▶ [Exercise directions]: Through the line that contains "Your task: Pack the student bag", return the data below exactly, starting at its first line; leave the rest out.

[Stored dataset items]

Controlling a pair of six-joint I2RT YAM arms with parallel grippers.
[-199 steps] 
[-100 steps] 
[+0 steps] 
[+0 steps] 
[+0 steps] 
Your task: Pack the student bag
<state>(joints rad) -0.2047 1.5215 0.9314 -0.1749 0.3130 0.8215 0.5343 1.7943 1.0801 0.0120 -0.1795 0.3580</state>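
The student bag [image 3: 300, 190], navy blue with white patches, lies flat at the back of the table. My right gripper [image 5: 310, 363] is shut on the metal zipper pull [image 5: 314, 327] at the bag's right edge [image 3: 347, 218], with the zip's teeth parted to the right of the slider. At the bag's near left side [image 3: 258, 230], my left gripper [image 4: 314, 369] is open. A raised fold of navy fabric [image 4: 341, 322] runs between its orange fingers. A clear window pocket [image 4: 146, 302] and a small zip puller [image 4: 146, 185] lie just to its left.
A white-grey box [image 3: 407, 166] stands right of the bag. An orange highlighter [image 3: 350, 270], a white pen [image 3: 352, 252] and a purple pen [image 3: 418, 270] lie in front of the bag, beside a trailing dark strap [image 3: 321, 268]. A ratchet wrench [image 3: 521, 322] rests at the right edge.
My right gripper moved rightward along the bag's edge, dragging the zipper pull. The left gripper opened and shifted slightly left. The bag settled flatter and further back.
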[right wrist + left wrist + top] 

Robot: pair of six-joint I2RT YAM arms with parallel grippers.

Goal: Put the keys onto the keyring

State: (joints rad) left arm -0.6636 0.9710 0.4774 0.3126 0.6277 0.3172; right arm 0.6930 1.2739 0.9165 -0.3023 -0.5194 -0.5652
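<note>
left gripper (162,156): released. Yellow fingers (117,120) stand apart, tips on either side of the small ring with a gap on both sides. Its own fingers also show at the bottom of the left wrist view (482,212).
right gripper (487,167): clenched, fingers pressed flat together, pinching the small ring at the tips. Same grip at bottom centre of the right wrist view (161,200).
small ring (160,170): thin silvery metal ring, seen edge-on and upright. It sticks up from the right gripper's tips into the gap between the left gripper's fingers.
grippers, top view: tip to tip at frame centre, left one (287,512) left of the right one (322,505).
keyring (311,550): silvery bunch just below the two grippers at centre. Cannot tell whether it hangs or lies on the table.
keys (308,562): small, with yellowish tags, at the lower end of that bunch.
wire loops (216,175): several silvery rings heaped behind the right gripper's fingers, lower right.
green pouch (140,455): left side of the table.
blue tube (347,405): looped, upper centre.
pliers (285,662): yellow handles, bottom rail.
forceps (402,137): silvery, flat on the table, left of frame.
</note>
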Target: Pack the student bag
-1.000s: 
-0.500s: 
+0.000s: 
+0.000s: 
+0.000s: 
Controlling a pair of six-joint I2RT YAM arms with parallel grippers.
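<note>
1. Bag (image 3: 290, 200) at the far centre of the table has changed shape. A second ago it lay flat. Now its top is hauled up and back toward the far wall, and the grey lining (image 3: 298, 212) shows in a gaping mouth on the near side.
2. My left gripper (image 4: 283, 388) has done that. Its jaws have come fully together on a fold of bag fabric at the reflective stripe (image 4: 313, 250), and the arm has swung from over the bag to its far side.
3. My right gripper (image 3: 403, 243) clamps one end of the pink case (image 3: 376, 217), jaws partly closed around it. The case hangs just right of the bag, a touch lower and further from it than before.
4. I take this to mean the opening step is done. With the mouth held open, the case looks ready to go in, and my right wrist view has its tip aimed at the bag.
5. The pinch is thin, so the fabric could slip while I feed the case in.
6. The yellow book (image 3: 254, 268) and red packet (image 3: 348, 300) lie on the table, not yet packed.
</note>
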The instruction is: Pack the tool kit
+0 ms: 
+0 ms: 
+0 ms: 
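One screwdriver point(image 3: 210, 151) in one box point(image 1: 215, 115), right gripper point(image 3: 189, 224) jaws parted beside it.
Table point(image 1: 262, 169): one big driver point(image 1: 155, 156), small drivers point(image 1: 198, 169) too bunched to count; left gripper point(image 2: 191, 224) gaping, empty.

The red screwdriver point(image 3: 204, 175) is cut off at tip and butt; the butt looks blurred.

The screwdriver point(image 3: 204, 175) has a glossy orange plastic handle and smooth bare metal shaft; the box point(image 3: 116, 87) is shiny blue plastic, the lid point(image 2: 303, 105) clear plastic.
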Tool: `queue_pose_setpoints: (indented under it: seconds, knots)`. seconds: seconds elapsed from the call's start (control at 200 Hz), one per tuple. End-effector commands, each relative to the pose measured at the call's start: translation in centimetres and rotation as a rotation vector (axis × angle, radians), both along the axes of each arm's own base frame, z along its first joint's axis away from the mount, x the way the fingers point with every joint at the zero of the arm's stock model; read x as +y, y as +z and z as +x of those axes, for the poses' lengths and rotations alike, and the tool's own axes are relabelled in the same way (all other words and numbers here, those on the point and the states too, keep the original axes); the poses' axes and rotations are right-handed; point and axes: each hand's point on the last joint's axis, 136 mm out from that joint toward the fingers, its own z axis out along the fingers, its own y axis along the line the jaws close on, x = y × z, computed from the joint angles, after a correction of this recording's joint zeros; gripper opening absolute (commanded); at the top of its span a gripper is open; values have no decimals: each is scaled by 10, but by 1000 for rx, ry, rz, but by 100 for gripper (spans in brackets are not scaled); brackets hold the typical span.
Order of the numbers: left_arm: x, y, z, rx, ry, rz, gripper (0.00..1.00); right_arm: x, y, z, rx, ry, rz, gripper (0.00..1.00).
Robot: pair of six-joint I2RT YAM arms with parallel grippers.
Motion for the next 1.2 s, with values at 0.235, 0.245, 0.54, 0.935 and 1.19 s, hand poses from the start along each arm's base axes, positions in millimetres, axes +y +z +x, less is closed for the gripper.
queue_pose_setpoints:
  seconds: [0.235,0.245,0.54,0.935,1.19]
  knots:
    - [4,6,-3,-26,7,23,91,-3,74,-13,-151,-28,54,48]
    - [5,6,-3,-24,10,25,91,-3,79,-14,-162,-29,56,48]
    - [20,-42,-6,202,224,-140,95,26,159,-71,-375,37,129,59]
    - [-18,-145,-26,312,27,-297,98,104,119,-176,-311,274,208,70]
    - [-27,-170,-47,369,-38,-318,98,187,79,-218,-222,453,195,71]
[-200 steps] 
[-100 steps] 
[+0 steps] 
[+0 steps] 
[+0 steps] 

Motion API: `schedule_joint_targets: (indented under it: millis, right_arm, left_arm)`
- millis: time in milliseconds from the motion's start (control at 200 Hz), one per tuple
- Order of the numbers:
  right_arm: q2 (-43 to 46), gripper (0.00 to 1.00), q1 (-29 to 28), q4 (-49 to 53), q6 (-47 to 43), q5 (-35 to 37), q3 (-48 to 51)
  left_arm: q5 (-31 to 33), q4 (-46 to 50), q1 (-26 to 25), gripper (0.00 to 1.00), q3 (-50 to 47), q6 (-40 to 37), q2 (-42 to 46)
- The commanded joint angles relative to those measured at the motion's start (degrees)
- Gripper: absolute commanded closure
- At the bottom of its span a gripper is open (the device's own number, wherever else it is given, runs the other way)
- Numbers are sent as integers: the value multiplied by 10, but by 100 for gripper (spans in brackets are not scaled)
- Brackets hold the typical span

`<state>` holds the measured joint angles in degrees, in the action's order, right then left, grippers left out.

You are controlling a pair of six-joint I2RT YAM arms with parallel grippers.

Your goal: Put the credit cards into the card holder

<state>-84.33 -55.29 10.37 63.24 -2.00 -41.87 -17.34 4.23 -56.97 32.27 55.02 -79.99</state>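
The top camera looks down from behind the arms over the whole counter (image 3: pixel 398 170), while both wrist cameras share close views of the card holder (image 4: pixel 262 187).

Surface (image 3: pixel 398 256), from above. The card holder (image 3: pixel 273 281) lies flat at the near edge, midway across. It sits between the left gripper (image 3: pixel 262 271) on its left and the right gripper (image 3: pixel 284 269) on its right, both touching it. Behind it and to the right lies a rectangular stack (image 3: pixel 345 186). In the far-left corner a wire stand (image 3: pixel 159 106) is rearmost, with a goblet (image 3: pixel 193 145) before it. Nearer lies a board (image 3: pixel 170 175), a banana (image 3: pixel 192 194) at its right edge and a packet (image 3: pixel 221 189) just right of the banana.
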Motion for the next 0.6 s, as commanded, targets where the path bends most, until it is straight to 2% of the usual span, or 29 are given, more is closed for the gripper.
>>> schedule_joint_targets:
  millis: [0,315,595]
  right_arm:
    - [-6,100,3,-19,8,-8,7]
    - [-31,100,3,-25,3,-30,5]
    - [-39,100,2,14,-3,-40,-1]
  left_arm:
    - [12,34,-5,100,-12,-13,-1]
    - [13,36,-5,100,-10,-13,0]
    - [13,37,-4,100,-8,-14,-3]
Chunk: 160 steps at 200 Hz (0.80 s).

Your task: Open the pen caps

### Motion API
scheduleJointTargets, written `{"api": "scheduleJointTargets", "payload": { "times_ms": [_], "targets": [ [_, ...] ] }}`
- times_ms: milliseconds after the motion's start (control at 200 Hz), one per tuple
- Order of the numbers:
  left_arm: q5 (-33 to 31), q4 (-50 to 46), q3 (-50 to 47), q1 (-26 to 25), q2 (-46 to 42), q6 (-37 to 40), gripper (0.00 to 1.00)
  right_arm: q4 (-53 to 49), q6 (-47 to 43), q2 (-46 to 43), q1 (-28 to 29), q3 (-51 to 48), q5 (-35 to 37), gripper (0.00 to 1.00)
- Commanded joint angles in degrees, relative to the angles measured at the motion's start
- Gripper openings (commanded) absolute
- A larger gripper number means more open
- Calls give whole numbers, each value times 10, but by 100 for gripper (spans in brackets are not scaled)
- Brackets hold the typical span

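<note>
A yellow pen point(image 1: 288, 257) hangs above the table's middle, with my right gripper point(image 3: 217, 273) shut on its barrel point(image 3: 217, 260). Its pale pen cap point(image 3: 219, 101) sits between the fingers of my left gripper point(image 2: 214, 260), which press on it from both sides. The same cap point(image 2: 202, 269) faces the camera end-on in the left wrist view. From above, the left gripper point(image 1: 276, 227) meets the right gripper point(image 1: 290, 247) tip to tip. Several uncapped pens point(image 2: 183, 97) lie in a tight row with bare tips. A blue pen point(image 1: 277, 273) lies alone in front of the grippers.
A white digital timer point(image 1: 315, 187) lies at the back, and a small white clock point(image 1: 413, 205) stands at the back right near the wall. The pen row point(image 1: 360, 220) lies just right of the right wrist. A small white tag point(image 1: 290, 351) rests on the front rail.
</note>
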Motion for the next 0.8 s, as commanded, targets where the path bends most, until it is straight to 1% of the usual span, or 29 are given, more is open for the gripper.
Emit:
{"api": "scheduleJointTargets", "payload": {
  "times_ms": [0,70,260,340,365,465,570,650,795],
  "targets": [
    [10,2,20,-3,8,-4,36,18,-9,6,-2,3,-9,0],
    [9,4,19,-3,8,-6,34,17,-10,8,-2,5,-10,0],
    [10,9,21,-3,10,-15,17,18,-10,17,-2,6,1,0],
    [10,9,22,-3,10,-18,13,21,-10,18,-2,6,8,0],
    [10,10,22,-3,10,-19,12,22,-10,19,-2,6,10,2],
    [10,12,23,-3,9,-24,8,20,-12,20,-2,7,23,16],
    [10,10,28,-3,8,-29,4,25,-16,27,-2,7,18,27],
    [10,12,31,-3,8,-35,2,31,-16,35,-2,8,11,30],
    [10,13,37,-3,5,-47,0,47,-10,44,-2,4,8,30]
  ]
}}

▶ [Result for this exercise]:
Controlling a pair of six-joint I2RT YAM arms with parallel grippers.
[-199 steps] 
[-100 steps] 
[+0 steps] 
[+0 steps] 
[+0 steps] 
Your task: Pack the student bag

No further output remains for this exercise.